Melbourne protests: THOUSANDS attend ‘freedom rally’ in city’s CBD for the first time since Victoria passed pandemic laws
Thousands of people protested outside state parliament in Melbourne on Saturday, in the first mass demonstration since the state government passed pandemic laws.
A counter-protest against far-right elements of the so-called ‘freedom protests’ also formed in nearby Carlton.
There have been almost weekly demonstrations in Melbourne against vaccination mandates and pandemic laws, with concerns some protesters are members of neo-Nazi organisations or have links to far-right conspiracy groups.
The Andrews government’s controversial new legislation, which passed parliament on Thursday, makes the premier and health minister responsible for declaring pandemics and making health orders.
The legislation will replace the state of emergency on December 16 and makes Victoria the first state in Australia with pandemic-specific laws.
Victorian health minister Martin Foley suggested demonstrators are complaining about aspects of the pandemic laws that had already been altered.
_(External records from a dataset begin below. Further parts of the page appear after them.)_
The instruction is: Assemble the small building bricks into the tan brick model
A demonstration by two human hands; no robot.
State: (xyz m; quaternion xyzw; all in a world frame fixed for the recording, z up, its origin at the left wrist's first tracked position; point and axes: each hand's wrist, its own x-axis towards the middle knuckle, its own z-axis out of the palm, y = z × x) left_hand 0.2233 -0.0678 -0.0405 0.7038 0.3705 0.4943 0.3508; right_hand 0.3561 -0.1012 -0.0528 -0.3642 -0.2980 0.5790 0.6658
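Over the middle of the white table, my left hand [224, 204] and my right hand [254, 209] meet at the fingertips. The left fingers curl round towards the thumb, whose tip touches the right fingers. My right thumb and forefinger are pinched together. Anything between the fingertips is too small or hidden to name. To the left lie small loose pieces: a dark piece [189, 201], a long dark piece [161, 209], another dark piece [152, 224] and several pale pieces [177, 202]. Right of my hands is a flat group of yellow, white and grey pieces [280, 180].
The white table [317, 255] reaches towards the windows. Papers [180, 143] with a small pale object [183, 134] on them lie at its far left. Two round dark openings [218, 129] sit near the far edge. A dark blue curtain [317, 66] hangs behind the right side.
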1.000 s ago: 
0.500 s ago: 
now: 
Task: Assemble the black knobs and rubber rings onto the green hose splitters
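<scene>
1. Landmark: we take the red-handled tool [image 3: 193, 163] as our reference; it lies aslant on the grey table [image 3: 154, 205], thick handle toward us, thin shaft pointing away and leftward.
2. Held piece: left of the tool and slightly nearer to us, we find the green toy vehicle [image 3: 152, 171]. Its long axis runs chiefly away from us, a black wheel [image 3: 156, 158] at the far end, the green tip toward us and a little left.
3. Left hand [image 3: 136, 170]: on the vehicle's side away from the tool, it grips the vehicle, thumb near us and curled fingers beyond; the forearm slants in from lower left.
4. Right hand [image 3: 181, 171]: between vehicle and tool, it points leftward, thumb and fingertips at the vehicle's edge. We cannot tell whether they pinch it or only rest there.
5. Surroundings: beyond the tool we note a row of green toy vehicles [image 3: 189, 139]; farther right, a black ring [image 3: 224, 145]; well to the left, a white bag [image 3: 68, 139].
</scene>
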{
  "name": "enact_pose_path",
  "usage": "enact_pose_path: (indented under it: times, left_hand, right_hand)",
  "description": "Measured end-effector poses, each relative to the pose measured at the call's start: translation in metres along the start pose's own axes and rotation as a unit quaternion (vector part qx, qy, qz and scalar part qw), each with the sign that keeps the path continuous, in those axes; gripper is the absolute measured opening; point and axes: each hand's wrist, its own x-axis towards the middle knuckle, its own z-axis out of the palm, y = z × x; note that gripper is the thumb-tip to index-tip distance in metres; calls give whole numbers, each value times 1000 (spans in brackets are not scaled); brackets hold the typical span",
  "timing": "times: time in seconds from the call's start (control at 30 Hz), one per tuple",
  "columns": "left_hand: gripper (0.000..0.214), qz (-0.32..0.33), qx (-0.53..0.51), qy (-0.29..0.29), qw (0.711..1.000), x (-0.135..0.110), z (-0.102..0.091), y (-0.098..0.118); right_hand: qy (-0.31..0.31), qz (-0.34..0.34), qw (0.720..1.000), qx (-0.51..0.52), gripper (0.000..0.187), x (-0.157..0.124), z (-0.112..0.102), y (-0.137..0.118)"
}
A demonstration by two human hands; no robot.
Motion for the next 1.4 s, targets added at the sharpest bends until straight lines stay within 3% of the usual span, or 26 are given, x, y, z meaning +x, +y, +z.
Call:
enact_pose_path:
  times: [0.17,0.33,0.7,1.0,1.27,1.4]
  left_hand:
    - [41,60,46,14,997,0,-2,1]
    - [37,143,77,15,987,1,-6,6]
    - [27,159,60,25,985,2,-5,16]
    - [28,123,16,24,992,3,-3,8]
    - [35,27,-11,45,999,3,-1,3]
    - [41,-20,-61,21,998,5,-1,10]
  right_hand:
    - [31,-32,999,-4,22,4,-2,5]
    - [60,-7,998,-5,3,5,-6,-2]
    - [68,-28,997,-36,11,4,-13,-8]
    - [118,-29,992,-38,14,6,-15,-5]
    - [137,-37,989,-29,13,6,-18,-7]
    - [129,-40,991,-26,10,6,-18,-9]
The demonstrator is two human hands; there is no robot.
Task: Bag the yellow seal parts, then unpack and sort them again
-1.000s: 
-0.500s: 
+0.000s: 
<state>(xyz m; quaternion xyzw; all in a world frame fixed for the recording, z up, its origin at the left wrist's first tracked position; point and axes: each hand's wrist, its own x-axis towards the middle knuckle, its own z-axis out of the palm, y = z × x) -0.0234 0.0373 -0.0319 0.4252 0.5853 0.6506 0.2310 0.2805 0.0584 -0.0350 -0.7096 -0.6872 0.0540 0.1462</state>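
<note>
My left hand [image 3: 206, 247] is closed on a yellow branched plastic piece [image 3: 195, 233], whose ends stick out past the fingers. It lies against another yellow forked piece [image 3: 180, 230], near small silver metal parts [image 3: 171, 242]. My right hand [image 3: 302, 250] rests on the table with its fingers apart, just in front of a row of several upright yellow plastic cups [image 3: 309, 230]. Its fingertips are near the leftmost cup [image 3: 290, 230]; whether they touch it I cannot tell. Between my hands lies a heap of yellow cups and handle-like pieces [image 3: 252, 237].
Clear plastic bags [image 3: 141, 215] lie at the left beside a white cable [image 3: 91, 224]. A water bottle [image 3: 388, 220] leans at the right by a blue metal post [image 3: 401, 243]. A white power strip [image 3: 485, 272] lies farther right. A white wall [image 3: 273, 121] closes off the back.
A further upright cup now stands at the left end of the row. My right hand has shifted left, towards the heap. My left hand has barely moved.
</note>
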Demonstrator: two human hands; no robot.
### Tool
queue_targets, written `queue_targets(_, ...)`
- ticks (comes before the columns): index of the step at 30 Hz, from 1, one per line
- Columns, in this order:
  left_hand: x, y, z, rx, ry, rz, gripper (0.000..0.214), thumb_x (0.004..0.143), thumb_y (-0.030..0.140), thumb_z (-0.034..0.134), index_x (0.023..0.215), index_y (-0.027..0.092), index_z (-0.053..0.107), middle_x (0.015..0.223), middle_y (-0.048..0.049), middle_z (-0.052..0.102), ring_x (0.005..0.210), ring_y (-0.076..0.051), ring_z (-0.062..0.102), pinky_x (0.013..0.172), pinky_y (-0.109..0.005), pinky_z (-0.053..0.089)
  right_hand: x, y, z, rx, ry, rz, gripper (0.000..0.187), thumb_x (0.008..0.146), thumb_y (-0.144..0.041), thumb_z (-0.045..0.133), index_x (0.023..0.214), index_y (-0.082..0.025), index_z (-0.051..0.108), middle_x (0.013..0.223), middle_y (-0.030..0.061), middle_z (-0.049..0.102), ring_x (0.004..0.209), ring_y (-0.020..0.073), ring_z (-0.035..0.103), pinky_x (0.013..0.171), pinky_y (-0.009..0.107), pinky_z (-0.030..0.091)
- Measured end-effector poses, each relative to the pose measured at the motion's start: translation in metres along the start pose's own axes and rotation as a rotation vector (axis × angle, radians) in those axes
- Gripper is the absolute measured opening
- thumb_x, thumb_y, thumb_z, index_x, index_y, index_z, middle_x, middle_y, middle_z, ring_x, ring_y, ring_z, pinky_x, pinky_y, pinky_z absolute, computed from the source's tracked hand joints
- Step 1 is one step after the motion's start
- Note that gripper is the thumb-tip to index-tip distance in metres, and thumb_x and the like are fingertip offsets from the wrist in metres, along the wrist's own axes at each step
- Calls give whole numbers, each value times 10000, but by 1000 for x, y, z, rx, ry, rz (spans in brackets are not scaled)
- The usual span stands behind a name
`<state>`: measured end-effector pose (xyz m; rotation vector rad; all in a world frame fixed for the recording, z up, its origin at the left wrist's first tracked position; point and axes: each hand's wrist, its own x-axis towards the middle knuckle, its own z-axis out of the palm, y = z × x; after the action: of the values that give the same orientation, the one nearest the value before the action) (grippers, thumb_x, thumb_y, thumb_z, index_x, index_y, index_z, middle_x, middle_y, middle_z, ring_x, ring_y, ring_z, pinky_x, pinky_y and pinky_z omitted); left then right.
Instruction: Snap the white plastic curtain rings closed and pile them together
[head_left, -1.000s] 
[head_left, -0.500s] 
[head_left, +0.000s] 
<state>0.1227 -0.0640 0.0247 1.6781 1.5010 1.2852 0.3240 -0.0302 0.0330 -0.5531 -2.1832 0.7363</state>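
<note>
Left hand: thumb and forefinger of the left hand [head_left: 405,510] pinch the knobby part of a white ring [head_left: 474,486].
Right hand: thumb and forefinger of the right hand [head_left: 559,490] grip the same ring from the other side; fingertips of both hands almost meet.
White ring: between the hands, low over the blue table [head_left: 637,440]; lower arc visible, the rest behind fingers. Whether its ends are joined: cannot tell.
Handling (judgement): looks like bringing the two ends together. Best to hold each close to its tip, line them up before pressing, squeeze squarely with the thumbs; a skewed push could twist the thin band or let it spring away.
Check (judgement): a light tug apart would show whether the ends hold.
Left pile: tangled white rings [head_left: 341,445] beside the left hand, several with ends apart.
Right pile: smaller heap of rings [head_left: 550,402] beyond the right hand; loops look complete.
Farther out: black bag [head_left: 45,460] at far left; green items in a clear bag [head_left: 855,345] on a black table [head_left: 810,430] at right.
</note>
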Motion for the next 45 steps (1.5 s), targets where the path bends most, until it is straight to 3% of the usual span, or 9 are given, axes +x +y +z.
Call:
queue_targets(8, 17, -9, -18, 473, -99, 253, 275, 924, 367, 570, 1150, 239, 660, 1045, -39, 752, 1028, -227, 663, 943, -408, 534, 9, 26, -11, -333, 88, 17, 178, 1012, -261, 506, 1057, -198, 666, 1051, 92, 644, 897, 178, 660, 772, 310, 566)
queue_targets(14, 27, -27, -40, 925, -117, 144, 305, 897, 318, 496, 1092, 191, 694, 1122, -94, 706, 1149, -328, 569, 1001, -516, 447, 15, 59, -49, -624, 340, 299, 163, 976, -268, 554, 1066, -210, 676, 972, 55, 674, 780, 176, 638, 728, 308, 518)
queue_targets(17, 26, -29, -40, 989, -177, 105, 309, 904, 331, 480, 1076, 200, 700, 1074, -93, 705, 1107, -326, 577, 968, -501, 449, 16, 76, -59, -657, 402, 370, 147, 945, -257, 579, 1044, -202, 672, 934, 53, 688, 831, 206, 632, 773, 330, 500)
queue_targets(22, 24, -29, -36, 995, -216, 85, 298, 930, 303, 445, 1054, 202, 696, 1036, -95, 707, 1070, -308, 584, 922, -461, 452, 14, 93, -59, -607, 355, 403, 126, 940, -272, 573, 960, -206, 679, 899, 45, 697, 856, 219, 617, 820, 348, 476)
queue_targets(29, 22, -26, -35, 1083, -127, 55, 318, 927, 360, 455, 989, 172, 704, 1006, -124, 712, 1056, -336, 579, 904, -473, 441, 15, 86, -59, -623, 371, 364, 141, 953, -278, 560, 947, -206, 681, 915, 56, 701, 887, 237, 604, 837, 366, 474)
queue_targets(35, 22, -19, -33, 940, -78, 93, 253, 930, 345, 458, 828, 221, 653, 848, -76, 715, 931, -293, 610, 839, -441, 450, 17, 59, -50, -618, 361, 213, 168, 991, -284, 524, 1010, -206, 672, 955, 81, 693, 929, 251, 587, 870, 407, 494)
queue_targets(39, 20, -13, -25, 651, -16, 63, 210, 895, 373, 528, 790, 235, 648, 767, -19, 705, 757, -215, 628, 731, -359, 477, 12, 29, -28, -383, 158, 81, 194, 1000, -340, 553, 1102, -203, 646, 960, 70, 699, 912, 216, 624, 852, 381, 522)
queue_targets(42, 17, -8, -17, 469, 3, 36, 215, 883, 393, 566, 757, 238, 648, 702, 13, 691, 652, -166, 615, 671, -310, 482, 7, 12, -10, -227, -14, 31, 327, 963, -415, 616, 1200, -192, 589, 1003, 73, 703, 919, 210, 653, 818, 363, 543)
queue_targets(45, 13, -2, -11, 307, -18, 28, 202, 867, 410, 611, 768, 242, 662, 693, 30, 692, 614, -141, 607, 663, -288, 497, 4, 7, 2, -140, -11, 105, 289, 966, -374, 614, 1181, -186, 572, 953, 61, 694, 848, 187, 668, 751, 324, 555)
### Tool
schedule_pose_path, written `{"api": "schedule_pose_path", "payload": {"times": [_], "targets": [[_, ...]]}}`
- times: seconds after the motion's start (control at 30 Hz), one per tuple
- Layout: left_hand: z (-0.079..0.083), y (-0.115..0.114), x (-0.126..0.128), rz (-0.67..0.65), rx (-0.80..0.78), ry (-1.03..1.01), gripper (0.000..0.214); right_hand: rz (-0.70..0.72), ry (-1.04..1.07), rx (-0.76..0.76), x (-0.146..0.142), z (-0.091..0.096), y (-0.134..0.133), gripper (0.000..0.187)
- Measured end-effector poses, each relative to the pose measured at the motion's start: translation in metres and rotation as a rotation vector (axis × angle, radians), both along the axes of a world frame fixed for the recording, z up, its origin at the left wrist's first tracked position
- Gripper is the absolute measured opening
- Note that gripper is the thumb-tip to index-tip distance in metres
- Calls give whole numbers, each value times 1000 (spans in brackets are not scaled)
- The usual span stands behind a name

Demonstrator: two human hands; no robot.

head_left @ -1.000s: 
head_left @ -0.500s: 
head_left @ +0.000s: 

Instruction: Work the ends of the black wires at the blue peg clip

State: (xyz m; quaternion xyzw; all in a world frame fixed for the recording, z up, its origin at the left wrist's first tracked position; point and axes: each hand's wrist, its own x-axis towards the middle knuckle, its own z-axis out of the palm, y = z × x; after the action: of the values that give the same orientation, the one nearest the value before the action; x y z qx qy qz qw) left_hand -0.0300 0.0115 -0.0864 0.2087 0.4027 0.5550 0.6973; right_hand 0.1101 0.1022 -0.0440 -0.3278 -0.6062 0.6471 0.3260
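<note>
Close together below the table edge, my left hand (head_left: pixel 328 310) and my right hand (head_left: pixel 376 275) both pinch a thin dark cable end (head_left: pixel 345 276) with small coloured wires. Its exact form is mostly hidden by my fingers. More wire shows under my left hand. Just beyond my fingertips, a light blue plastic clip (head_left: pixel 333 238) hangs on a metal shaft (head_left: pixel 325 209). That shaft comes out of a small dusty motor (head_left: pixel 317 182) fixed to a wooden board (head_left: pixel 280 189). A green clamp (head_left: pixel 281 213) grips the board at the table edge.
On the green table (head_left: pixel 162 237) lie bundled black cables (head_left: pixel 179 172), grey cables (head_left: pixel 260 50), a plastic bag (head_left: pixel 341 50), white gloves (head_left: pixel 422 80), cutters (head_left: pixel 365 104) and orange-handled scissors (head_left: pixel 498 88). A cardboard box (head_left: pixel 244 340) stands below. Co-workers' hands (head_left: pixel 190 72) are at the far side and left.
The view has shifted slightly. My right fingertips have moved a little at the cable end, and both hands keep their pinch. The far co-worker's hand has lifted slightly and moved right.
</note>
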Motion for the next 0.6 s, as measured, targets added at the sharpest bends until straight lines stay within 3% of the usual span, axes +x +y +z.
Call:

“Protests should be peaceful and they should be based on up-to-date information and facts,” he told reporters on Saturday.
“What we now have is a set of legislative arrangements that allow a balance between the public health response that keeps us safe and open, with a protection mechanism for human rights and the voice of people who have any concerns.”
There are currently 39 COVID-19 cases linked to mass protests in Melbourne last month, with three people hospitalised and one in intensive care.
Health authorities say only one case was fully vaccinated, with three of the others having had one dose.
Victoria COVID update
An update from the chief health officer released on Saturday says 14 of those cases went to the rallies while they were infectious.
Victoria added 1365 infections to its COVID-19 caseload and recorded a further nine virus-related deaths in its latest reporting period.
The state continues to manage almost 14,400 active coronavirus cases. There are 288 virus patients in Victorian hospitals, 44 of them in intensive care and 20 requiring ventilation.
Health authorities say virus testers managed to process 67,545 results in the 24 hours to Friday evening.
Victoria is 91 per cent fully vaccinated for everyone aged 12 or older.
Meanwhile, anti-vaxxers in search of jab exemptions are increasingly abusing Victorian doctors.
Royal Australian College of General Practitioners chair Anita Munoz says she is aware of “disturbing incidents of abusive and threatening behaviour” from people ineligible for an exemption.
The professional body says anti-vaccine groups have been encouraging people to seek exemptions on grounds that are not listed by the Australian Technical Advisory Group on Immunisation’s expanded guidance.
“I am very concerned about the level of abuse that general practice teams in Victoria are seeing from people seeking vaccine exemptions when they are not eligible,” Dr Munoz said on Friday.